» About this task: Every line of the material below that contains the string "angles" must appear in the answer.

○ ○ ○

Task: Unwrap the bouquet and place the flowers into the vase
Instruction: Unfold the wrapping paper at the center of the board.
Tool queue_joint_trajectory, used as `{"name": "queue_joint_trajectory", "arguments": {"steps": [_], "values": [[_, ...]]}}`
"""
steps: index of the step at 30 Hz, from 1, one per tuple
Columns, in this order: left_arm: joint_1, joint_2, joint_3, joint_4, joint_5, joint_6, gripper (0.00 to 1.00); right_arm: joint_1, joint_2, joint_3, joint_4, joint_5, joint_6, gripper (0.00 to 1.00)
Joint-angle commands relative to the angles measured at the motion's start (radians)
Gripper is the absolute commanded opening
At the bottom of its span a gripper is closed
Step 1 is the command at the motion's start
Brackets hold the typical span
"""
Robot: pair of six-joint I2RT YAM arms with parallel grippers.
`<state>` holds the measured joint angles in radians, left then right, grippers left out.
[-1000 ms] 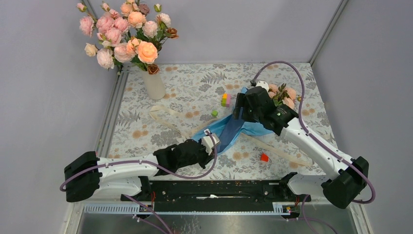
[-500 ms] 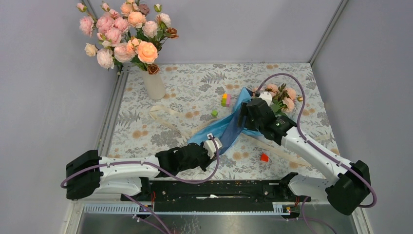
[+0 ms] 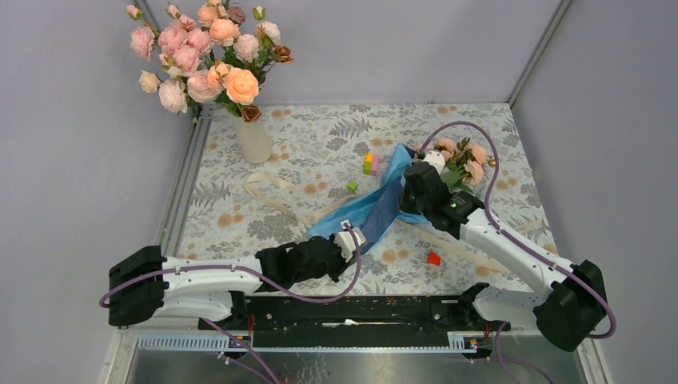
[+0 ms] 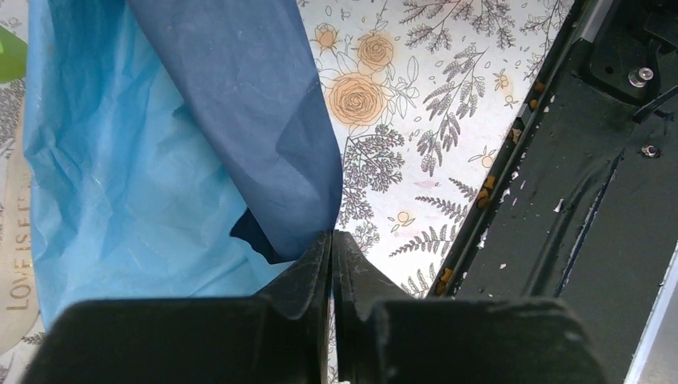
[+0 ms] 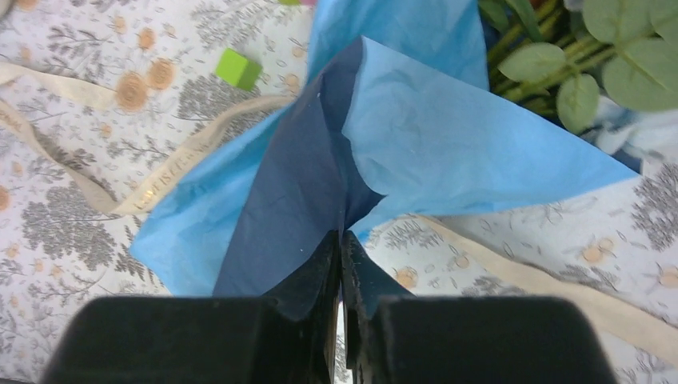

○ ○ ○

» Output for this exercise:
Joint-angle commands relative to the angles measured at the motion's start (radians)
`<state>` holds the measured joint angles in radians, left then right, grippers left out.

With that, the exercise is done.